Would you please restate all of the data exactly?

*** Block opens ***

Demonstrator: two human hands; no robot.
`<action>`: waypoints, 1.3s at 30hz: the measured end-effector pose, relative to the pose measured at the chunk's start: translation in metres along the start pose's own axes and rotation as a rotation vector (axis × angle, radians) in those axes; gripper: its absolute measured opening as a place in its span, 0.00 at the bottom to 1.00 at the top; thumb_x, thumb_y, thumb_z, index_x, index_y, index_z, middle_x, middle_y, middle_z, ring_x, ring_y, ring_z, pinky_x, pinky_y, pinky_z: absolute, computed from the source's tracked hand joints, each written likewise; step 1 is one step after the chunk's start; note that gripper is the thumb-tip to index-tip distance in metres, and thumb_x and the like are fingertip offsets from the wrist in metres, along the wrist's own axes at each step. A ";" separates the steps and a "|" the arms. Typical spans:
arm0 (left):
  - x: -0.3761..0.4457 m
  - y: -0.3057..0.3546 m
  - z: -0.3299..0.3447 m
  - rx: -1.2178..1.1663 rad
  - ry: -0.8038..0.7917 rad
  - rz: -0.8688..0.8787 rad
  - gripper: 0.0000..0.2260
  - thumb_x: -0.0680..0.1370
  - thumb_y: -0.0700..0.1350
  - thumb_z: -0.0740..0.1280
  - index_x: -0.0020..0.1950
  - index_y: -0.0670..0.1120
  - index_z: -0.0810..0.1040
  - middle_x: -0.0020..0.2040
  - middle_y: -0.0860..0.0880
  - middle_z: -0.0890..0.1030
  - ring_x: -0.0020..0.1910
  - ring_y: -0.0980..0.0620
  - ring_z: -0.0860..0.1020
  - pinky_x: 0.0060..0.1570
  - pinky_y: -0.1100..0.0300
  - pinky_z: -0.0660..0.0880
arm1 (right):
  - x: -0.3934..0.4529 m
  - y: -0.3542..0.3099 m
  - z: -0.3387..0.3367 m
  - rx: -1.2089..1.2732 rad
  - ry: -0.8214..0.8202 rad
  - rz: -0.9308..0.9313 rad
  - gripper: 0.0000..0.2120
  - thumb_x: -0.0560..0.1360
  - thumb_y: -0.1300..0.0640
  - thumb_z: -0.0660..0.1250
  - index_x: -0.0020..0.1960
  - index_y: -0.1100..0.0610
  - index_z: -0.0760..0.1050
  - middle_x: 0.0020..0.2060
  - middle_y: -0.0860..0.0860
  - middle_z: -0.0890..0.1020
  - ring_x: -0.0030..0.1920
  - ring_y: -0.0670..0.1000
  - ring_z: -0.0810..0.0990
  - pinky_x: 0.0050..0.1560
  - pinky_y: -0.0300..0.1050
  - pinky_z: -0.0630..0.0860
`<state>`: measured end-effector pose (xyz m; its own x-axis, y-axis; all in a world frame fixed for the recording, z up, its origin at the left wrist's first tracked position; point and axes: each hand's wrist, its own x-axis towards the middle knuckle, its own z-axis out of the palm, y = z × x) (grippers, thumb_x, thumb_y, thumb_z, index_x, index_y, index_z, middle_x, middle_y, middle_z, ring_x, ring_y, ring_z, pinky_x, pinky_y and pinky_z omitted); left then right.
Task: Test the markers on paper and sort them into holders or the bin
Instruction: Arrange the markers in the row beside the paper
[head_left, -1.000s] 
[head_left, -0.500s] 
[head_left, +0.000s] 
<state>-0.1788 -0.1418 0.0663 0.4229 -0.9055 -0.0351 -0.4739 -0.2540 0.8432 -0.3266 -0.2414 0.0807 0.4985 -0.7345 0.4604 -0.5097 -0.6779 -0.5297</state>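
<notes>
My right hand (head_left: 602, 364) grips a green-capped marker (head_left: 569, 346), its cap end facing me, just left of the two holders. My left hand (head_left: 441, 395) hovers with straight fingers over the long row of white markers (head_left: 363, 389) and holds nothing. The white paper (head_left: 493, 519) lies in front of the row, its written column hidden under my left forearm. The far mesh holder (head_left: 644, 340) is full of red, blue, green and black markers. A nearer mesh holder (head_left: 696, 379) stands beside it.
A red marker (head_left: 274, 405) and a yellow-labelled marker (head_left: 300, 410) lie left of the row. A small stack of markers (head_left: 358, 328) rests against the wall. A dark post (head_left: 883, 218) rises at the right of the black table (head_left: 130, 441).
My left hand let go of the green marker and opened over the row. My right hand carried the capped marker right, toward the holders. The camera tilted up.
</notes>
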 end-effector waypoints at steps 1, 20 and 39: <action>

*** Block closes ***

**REPLY TO THE TASK**
Demonstrator: two human hands; no robot.
`<action>`: waypoints, 1.3s at 30hz: the measured end-effector pose, relative to the pose measured at the chunk's start: translation in metres along the start pose's own axes and rotation as a rotation vector (axis × angle, radians) in those axes; gripper: its absolute measured opening as a place in its span, 0.00 at the bottom to 1.00 at the top; thumb_x, thumb_y, thumb_z, index_x, index_y, index_z, middle_x, middle_y, middle_z, ring_x, ring_y, ring_z, pinky_x, pinky_y, pinky_z: absolute, computed from the source's tracked hand joints, each written likewise; step 1 is one step after the chunk's start; note that gripper is the thumb-tip to index-tip distance in metres, and thumb_x and the like are fingertip offsets from the wrist in metres, along the wrist's own axes at each step. A ";" separates the steps and a "|" the arms. Typical spans:
arm0 (left):
  - x: -0.3761..0.4457 m
  - y: -0.3057..0.3546 m
  - z: -0.3299..0.3447 m
  - rx: -1.2178..1.1663 rad
  - ry: -0.8038..0.7917 rad
  - rz: -0.8688..0.8787 rad
  - gripper: 0.0000..0.2260
  - thumb_x: -0.0680..0.1370
  - thumb_y: -0.0700..0.1350
  - thumb_z: -0.0740..0.1280
  - index_x: -0.0020..0.1950
  - index_y: -0.0670..0.1120
  - index_z: -0.0810..0.1040
  - middle_x: -0.0020..0.2040
  - middle_y: -0.0860..0.0880
  - middle_z: -0.0890..0.1030
  - ring_x: -0.0020..0.1910
  - ring_y: -0.0980..0.0620
  - ring_z: -0.0860..0.1020
  - pinky_x: 0.0060..0.1570
  - pinky_y: -0.1100..0.0300
  - pinky_z: -0.0660..0.0880
arm1 (right):
  - x: -0.3934..0.4529 m
  - y: -0.3542..0.3099 m
  - z: -0.3387..0.3367 m
  - rx: -1.2089..1.2732 rad
  - ry: -0.8214..0.8202 rad
  - rz: -0.9308..0.9313 rad
  - gripper: 0.0000..0.2120
  - thumb_x: -0.0560..0.1360
  - thumb_y: -0.1300..0.0640
  - thumb_z: -0.0660..0.1250
  - index_x: -0.0020..0.1960
  - index_y: -0.1100..0.0610
  - index_z: -0.0760..0.1050
  - middle_x: 0.0020..0.2060
  - middle_y: -0.0860..0.0860
  - middle_z: -0.0890..0.1020
  - ring_x: -0.0030..0.1920
  - ring_y: -0.0670..0.1000
  - ring_z: -0.0810..0.0990
  - pinky_x: 0.0050..0.1560
  - pinky_y: -0.0300..0.1050
  - pinky_z: -0.0630..0.0860
`<state>`: measured end-effector pose (xyz m; its own x-axis, y-axis; all in a world frame fixed for the recording, z up, its origin at the left wrist's first tracked position; point and axes: each hand's wrist, its own x-axis towards the middle knuckle, its own z-axis out of the palm, y = z × x) (grippers, thumb_x, thumb_y, thumb_z, index_x, index_y, index_z, middle_x, middle_y, middle_z, ring_x, ring_y, ring_z, pinky_x, pinky_y and pinky_z omitted); left then right.
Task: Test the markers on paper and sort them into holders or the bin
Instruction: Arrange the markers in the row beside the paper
[head_left, -1.000s] 
[head_left, -0.500s] 
[head_left, +0.000s] 
<state>-0.1788 -0.1418 0.0663 0.4229 -0.9055 -0.0351 -0.4739 -0.2540 0.8432 -0.3266 -0.2414 0.0807 0.4985 -0.7345 0.4604 -0.5097 -0.6779 -0.5297</state>
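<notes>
My right hand (head_left: 602, 364) grips a green-capped marker (head_left: 569, 346), its cap end facing me, just left of the two holders. My left hand (head_left: 441, 395) hovers with straight fingers over the long row of white markers (head_left: 363, 389) and holds nothing. The white paper (head_left: 493, 519) lies in front of the row, its written column hidden under my left forearm. The far mesh holder (head_left: 644, 340) is full of red, blue, green and black markers. A nearer mesh holder (head_left: 696, 379) stands beside it.
A red marker (head_left: 274, 405) and a yellow-labelled marker (head_left: 300, 410) lie left of the row. A small stack of markers (head_left: 358, 328) rests against the wall. A dark post (head_left: 883, 218) rises at the right of the black table (head_left: 130, 441).
My left hand let go of the green marker and opened over the row. My right hand carried the capped marker right, toward the holders. The camera tilted up.
</notes>
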 end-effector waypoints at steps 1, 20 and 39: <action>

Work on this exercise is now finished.